Is this all I have. Delaying death for one more day. Surviving. In terse translations of imperfection. The sun, leering. The trees, menacing. And, I, found the abyss. In this apathetic allusion. Of actually living.
Now. I disconnect myself. From that synthetic reality. The serendipitous escape.
Where for once. I was part of a greater community. Something different. If only in my mind.
The fantasy. Was always. A change from the empty stillness. The mute conversations I have with myself. A distraction from unremitting failure.
Now. I'm not so schizophrenically. Detached. Stuck in the minds of other people.
I think. What exactly did I learn. From that grandiose delusion of mine. From that failure to connect. From that fragile persona. That was never me. My never was.
Nothing.
I learned nothing.
I'm going back to all alone. It's much more comfortable. More, serene.
I'm symetrically out of place. Every where I go. Covered in the filth of a thousand chain smoked. Cigarettes. And, the offal. Smelling foul. Mould. ****. Betraying the lie of potential. In my face.
It's good that my memory has been damaged. Irrevocably from all the drugs I consumed. It's perfect. I can't even remember the things. I just want to Forget.
How do I make this feel better. How do I **** the memories. That once I was a beautiful could have been. But now. I just whittle away the hours. Enter anguish when there's no more **** No more alcohol or hours of video games. Just to. Waste my Time.
Here sitting in my self abnegation. In my sacred antipathy
The future is supposed to be bright. But for me. It's just there. Waiting. I'm stuck out here. In these doldrums. Staring at the horizon. Wondering when I'll do more. Than freeze in place.
I'll stop all this. One day. When I can't take it anymore. My illness in isolation. The constant disappointment. Feverish frustration crushing my mind. Into amorphous paste. And, it won't matter. Never did.

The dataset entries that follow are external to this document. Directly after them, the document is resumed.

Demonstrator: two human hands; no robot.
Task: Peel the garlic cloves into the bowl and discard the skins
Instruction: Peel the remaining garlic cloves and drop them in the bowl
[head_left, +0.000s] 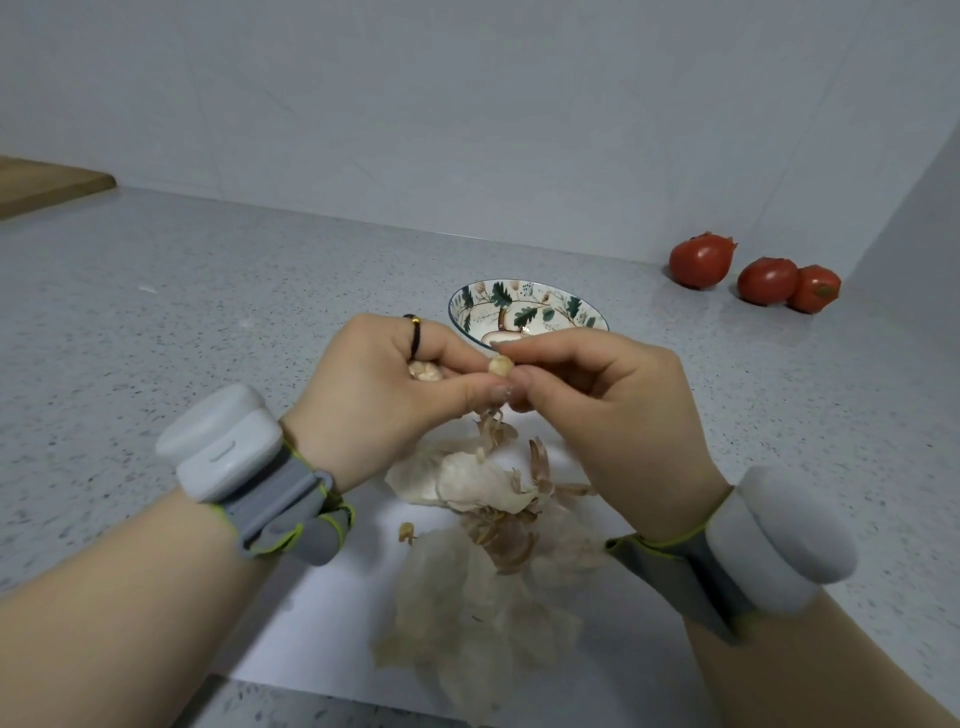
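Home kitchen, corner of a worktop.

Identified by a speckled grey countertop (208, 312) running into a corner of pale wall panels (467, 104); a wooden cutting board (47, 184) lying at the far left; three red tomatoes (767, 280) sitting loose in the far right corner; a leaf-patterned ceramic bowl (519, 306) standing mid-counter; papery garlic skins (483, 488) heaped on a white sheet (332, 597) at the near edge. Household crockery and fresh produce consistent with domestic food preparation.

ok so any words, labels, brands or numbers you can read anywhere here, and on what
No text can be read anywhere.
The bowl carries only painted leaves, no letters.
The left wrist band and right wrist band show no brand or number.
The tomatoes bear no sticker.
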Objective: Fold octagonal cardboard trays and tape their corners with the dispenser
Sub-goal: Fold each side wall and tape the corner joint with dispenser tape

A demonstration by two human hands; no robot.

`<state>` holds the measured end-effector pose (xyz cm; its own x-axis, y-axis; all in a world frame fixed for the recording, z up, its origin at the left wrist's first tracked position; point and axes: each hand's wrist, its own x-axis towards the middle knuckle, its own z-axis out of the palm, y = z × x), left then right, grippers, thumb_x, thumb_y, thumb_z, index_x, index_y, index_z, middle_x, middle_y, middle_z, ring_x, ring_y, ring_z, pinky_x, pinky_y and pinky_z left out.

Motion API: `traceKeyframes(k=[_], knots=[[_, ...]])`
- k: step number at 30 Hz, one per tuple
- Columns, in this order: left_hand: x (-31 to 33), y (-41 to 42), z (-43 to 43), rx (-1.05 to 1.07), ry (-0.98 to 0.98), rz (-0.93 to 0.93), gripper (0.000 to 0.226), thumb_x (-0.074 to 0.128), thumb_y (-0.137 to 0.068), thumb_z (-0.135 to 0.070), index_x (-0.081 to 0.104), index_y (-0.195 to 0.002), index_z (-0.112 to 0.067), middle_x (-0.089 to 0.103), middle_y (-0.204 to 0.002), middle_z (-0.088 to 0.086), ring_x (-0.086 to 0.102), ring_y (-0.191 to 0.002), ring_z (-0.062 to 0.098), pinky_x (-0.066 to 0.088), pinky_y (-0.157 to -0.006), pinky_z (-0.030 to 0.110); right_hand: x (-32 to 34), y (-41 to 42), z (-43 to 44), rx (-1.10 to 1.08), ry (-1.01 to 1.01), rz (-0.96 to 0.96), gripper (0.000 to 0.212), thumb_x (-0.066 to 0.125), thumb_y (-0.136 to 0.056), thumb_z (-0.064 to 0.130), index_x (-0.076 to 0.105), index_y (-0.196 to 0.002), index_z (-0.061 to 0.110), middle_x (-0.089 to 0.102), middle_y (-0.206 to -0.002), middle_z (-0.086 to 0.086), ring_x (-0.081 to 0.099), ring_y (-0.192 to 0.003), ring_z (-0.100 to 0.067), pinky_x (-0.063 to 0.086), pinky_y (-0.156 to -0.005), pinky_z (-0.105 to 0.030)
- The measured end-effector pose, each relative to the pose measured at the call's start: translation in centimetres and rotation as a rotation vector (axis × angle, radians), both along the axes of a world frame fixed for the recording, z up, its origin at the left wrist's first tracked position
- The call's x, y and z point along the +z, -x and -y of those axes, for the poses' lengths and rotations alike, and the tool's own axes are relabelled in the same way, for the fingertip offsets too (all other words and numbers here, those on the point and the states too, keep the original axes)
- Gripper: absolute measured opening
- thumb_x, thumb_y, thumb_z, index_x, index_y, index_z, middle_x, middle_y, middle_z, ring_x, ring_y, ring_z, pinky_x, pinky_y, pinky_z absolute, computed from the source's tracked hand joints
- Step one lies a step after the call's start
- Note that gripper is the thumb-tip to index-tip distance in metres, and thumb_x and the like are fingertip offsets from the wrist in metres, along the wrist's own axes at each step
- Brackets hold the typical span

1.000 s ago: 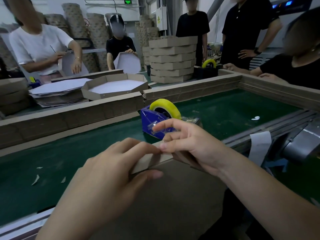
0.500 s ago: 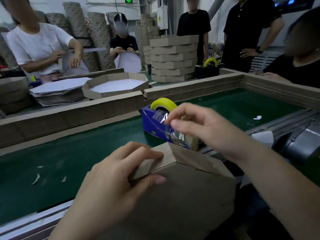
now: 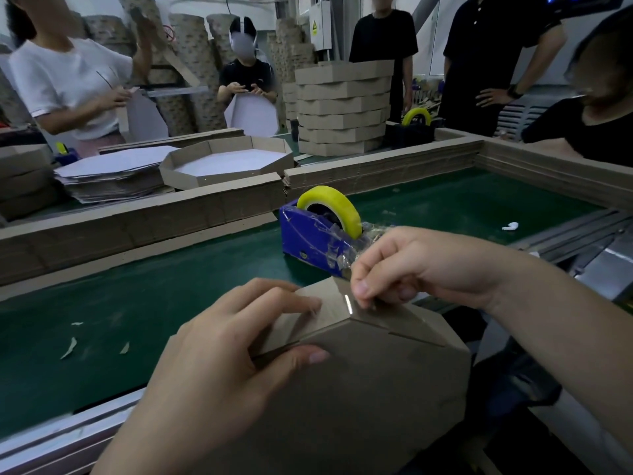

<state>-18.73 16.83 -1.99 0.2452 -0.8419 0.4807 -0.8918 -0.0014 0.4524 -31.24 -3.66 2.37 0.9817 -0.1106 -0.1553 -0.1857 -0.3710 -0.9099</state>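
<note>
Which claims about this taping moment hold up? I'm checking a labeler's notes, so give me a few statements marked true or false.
1. The left hand grips a folded wall of the cardboard tray. True.
2. The right hand lies flat and empty on the belt. False: it pinches a strip of clear tape at the tray's corner.
3. The tape dispenser is blue and carries a yellow roll. True.
4. The dispenser stands on a red belt. False: the belt is green.
5. A stack of folded trays stands beyond the cardboard barrier. True.
</note>
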Motion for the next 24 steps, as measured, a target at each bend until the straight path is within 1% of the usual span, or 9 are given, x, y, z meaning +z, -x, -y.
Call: traceKeyframes(k=[3,6,9,12,15,17,19,22,24], knots=[[-0.29,0.02,-0.15,0.040,0.020,-0.033,0.045,0.058,-0.066,-0.072,0.051,-0.102,-0.047,0.063,-0.111,-0.024,0.066,-0.097,0.011,0.055,-0.074,0.046,-0.14,0.08,0.02,-0.010,0.001,-0.010,0.012,0.066,-0.069,0.026,0.071,-0.059,0.020,0.051,-0.070,-0.007,0.039,-0.049,-0.003,0.028,-0.046,-0.013],[-0.38,0.09,-0.24,0.056,0.026,-0.041,0.051,0.057,-0.062,-0.074,0.042,-0.106,-0.054,0.063,-0.109,-0.025,0.066,-0.097,0.011,0.054,-0.075,0.047,-0.16,0.09,-0.10,-0.022,0.018,-0.013,0.012,0.066,-0.067,0.025,0.071,-0.058,0.018,0.048,-0.071,-0.011,0.036,-0.049,-0.006,0.025,-0.045,-0.014],[0.04,0.22,-0.26,-0.003,-0.003,0.045,0.046,0.055,-0.074,-0.066,0.046,-0.118,-0.059,0.059,-0.116,-0.028,0.062,-0.105,0.007,0.055,-0.075,0.046,-0.10,0.06,-0.21,-0.032,0.028,-0.018,0.012,0.066,-0.066,0.025,0.070,-0.057,0.018,0.048,-0.070,-0.011,0.036,-0.049,-0.006,0.024,-0.045,-0.015],[-0.01,0.06,-0.29,-0.024,-0.032,0.077,0.039,0.051,-0.079,-0.063,0.053,-0.118,-0.057,0.056,-0.123,-0.026,0.060,-0.111,0.007,0.055,-0.074,0.045,0.12,0.13,-0.30,-0.035,0.054,-0.037,0.013,0.066,-0.066,0.027,0.071,-0.057,0.019,0.049,-0.071,-0.010,0.036,-0.050,-0.006,0.024,-0.046,-0.017],[-0.20,0.03,-0.19,-0.005,-0.029,0.102,0.037,0.050,-0.080,-0.064,0.054,-0.116,-0.056,0.055,-0.122,-0.027,0.060,-0.109,0.005,0.056,-0.070,0.043,0.53,0.34,-0.37,-0.021,0.117,-0.088,0.025,0.078,-0.068,0.041,0.070,-0.054,0.022,0.047,-0.058,0.002,0.034,-0.050,-0.006,0.024,-0.046,-0.017],[-0.33,0.03,-0.11,0.001,-0.019,0.126,0.038,0.050,-0.080,-0.064,0.055,-0.116,-0.054,0.055,-0.121,-0.027,0.060,-0.107,0.005,0.056,-0.069,0.042,0.66,0.42,-0.41,-0.031,0.167,-0.116,0.030,0.072,-0.065,0.050,0.069,-0.053,0.023,0.042,-0.048,0.010,0.032,-0.046,-0.005,0.024,-0.046,-0.018],[-0.41,0.02,-0.06,0.003,-0.014,0.125,0.037,0.050,-0.080,-0.063,0.055,-0.116,-0.053,0.055,-0.120,-0.026,0.060,-0.107,0.005,0.056,-0.069,0.042,0.63,0.48,-0.45,-0.042,0.197,-0.137,0.031,0.067,-0.065,0.051,0.069,-0.054,0.022,0.041,-0.043,0.012,0.032,-0.042,-0.004,0.024,-0.044,-0.016],[-0.51,0.06,0.01,0.014,-0.016,0.146,0.037,0.049,-0.081,-0.064,0.054,-0.116,-0.054,0.055,-0.119,-0.026,0.060,-0.107,0.004,0.056,-0.068,0.041,0.34,0.51,-0.31,-0.065,0.248,-0.157,0.033,0.068,-0.078,0.045,0.067,-0.054,0.022,0.045,-0.037,0.014,0.040,-0.035,-0.001,0.027,-0.038,-0.010],[-0.52,0.08,0.07,0.020,-0.017,0.151,0.037,0.049,-0.081,-0.064,0.054,-0.116,-0.054,0.056,-0.119,-0.026,0.060,-0.106,0.004,0.056,-0.068,0.041,0.20,0.48,-0.22,-0.076,0.276,-0.167,0.035,0.068,-0.077,0.048,0.067,-0.052,0.023,0.045,-0.036,0.014,0.040,-0.033,0.000,0.027,-0.037,-0.008]])
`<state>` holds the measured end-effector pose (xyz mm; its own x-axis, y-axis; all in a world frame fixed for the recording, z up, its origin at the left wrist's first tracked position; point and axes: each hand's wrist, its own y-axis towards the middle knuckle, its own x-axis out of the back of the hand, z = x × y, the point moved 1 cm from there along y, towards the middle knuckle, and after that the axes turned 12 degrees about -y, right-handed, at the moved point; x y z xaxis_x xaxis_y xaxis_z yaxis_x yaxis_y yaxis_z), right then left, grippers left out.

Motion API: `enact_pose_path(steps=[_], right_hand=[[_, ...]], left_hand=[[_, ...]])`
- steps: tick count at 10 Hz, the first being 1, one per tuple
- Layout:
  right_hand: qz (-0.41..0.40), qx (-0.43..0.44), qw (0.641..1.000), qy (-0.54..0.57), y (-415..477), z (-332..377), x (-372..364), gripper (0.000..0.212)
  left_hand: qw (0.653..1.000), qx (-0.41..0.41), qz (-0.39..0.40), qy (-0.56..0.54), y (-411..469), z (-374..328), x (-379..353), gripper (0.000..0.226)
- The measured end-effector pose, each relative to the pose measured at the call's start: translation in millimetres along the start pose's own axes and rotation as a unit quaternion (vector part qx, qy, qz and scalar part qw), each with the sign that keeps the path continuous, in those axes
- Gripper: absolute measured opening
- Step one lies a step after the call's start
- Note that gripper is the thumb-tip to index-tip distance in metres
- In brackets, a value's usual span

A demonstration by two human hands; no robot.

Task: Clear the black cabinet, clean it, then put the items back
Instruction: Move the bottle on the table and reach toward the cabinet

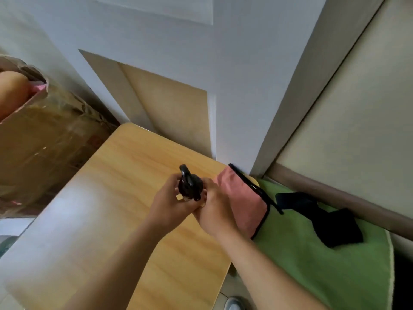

There's nowhere I can go. When the next cataclysmic catastrophe destroys my life. There is no safe place of sentiment and empathy. Nothing and no one there to tell me it's ok.
No food.
No kind words.
No favours or luck.
Just. Struggle.
Just. Motion forward to somewhere else. Problem solving myself from here to there. As it comes.
The future so distant. All I can imagine. Is these tired blistered feet. Walking down some burning asphalt.
My soundtrack the crickets and wild things. That live beyond the ditch. Etched in my mind. Perpetually leaving.
I got stuck there in that. Sunset. I left in my memory. Hearing songs. You remember. From years ago. That never sound so sweet. As when they remind you. Of something happy.
I never wanted to play. Nice. With the other kids. I just. Wanted to be alone. Now. I just wanna. Recede on back into that nothingness. I know so well. My good friend. Cushioned in silence. Drifting by myself.
After enough letdowns. You give up. Cause all your hopes ever give you. Is a bad feeling. And, fatalistic destinies. Which in itself. Is always. Worthless.